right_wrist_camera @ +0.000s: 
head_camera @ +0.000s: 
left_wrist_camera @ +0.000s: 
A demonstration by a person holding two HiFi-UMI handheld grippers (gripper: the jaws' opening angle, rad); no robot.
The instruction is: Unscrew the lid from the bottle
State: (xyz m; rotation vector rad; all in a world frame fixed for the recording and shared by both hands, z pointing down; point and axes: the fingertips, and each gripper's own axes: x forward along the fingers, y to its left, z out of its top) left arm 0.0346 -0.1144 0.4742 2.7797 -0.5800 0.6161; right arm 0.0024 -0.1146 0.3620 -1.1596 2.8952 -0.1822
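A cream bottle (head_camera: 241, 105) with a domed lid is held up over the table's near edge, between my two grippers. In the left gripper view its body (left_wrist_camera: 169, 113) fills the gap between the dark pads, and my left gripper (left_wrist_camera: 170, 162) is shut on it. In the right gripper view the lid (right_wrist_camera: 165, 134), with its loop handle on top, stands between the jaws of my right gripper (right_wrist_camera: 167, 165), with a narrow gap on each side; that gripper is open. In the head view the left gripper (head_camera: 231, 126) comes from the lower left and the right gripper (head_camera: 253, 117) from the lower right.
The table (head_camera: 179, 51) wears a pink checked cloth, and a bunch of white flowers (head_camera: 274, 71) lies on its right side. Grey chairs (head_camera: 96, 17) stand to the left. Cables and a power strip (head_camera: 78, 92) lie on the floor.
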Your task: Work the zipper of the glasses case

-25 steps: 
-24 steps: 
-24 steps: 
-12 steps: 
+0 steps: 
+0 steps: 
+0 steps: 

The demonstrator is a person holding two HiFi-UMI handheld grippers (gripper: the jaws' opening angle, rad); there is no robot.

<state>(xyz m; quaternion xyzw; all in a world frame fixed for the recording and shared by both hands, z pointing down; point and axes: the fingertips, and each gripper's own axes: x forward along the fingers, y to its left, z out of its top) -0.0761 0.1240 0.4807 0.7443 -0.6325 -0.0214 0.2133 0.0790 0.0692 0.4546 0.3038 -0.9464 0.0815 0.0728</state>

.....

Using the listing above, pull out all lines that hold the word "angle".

RESPONSE TO THE TASK:
A demonstration by a person holding two HiFi-UMI handheld grippers (gripper: the jaws' opening angle, rad); no robot.
The demonstrator is a person holding two HiFi-UMI handheld grippers (gripper: the jaws' opening angle, rad); there is no robot.

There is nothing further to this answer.